Start the output with the opening line of the listing below and continue, reproducing each line exactly, up to and including the line that contains "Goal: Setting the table".
*** Opening of DATA SHOWN ***
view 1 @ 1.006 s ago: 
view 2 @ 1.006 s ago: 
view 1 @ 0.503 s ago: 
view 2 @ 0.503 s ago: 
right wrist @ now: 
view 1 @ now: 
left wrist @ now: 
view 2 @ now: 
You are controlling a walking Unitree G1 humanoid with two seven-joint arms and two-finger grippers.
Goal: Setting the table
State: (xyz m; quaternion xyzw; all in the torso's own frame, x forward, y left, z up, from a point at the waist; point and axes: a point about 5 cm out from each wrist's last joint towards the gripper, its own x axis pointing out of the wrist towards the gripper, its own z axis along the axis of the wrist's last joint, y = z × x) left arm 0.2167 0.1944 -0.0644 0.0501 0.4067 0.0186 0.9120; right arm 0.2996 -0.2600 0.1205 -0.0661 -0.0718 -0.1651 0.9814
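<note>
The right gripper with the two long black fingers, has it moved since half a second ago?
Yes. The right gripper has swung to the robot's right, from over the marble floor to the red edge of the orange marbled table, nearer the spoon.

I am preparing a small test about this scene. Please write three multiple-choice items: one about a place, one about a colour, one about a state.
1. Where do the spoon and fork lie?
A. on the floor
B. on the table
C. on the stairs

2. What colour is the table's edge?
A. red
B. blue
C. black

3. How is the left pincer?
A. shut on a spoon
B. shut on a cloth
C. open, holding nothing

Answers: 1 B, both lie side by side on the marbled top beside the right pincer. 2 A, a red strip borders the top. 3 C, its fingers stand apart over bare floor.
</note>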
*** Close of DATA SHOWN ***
* SOLVED PROBLEM *
view 1 @ 1.006 s ago: 
view 2 @ 1.006 s ago: 
view 1 @ 0.503 s ago: 
view 2 @ 0.503 s ago: 
right wrist @ now: 
view 1 @ now: 
left wrist @ now: 
view 2 @ now: 
You are controlling a walking Unitree G1 humanoid with two seven-joint arms and two-finger grippers.
Goal: Setting the table

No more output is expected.